Muito tem sido escrito sobre a enorme insegurança da IoT. Realmente, o software usado para atacar Krebs era simples e amadorístico. Esse ataque demonstra que a atual estrutura econômica da IoT fará com que ela continue insegura a menos que o governo interfira para resolver o problema. Trata-se de uma falha de mercado que não pode ser corrigida por si só.

Os nossos computadores e smartphones são seguros porque há equipes de engenheiros de segurança trabalhando nos problemas. Companhias como Microsoft, Apple e Google dedicam bastante tempo testando o código antes de liberá-lo e rapidamente corrigem as vulnerabilidades quando elas são descobertas. Essas companhias podem sustentar essas equipes porque ganham muito dinheiro, direta ou indiretamente, com o seu software – e, de certa forma, elas competem em segurança. Isso não se aplica a sistemas embarcados como gravadores de vídeo digitais ou roteadores domésticos. Esses sistemas são vendidos com uma margem de lucro muito menor e frequentemente são construídos por empresas offshore terceirizadas. Essas companhias simplesmente não têm capacidade para construir produtos seguros.

Pior ainda, o software da maior parte desses dispositivos não tem como ser atualizado. Mesmo que o código-fonte do botnet que atacou Krebs tivesse sido tornado público, não teríamos como atualizar os dispositivos afetados. A Microsoft disponibiliza atualizações de segurança uma vez por mês. A Apple faz isso com regularidade, embora sem frequência definida.  Mas a única forma de você atualizar o firmware (NT: software de controle, monitoramento e manipulação de dados de um equipamento) do seu roteador doméstico é jogando fora e comprando um novo.
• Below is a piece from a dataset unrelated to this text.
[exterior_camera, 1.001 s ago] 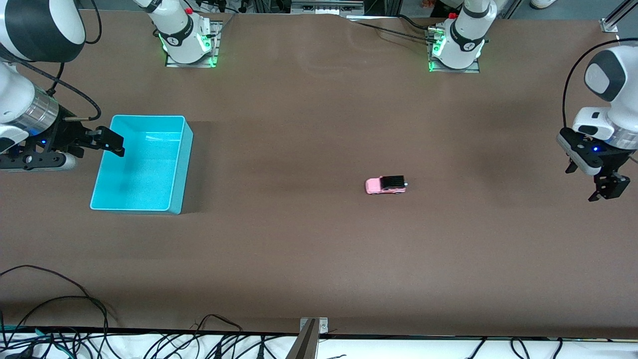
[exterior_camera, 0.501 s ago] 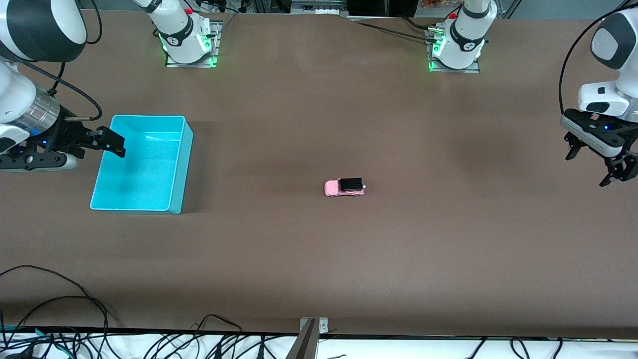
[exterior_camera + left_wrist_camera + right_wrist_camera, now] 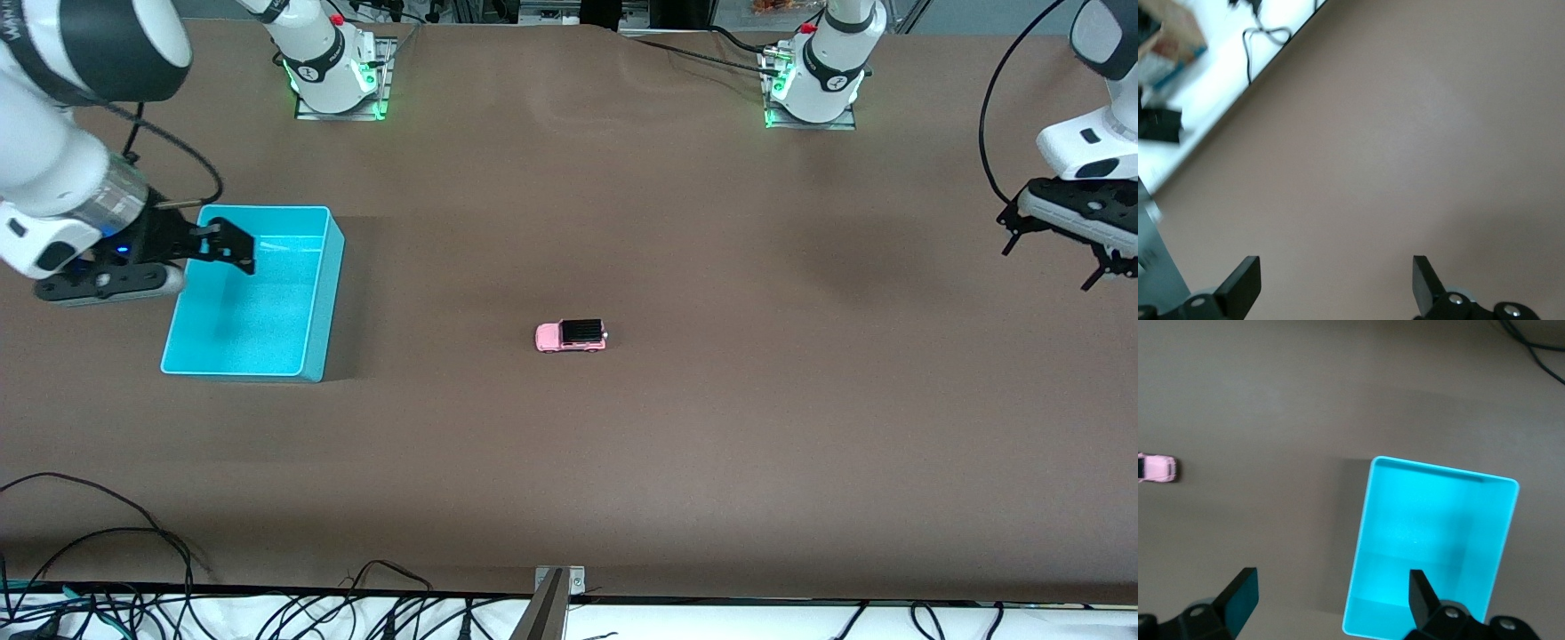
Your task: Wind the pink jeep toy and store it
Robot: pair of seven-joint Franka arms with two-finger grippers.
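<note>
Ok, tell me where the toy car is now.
The toy car sits alone mid-table, between the arms' ends, well clear of the turquoise bin toward the right arm's end.

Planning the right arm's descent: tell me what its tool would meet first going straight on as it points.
Likely the turquoise bin: the right tool, open, looks down into its open inside. Depth is unclear.

Turquoise bin [image 3: 253, 298] sits on brown table [image 3: 569, 444] twd right arm's end; black cables [image 3: 107, 587] nearer front camera than bin.
</note>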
A segurança dos nossos computadores e telefones também vem do fato de que os substituímos regularmente. Compramos novos laptops a cada poucos anos. Compramos novos telefones mais frequentemente ainda. Isso não é válido para todos os sistemas embarcados da IoT. Eles duram anos, às vezes décadas. Talvez compremos um novo gravador de vídeo digital a cada cinco ou dez anos. Trocamos o nosso refrigerador a cada 25 anos. Quase nunca substituímos o nosso termostado. A indústria bancária já está lidando com problemas de segurança com Windows 95 embarcado em caixas eletrônicos. O mesmo problema ocorrerá em toda a Internet das Coisas.

O mercado não pode corrigir isso porque nem o comprador nem o vendedor se importam. Pense em todas as câmeras de segurança e gravadores de vídeo digital usados no ataque a Brian Krebs. Os donos daqueles dispositivos não se importam. Os aparelhos custaram pouco, ainda estão funcionando e eles sequer conhecem Brian. Os vendedores daqueles dispositivos não se importam: neste momento eles estão vendendo modelos mais novos e melhores, e os outros compradores só se preocupavam com preço e características. Não há solução de mercado porque a insegurança é o que os economistas chamam de externalidade: um efeito da decisão de compra que afeta outras pessoas. Pense nela como um tipo de poluição invisível.

Tudo isso significa que a IoT continuará insegura a menos que o governo interfira e corrija o problema. Quando temos falhas de mercado, o governo é a única solução. O governo poderia impôr regras de segurança para os fabricantes de IoT, forçando-os a tornar os seus dispositivos seguros mesmo que os seus clientes não se importem. O governo poderia impôr obrigações legais para os fabricantes, permitindo que pessoas como Brian Krebs os processasse. Qualquer uma dessas medidas aumentaria o custo da insegurança e daria às companhias incentivo para gastar dinheiro tornando os seus dispositivos seguros.

Esta seria, é claro, uma solução doméstica para um problema mundial. A internet é global e os atacantes podem facilmente montar uma botnet com dispositivos IoT da Ásia ou dos EUA. A longo prazo, precisamos construir uma internet que seja resiliente em relação a ataques como este. Mas isso está longe de acontecer. Enquanto isso, você pode esperar mais ataques usando dispositivos IoT inseguros.

Artigo originalmente publicado no Vice Motherboard.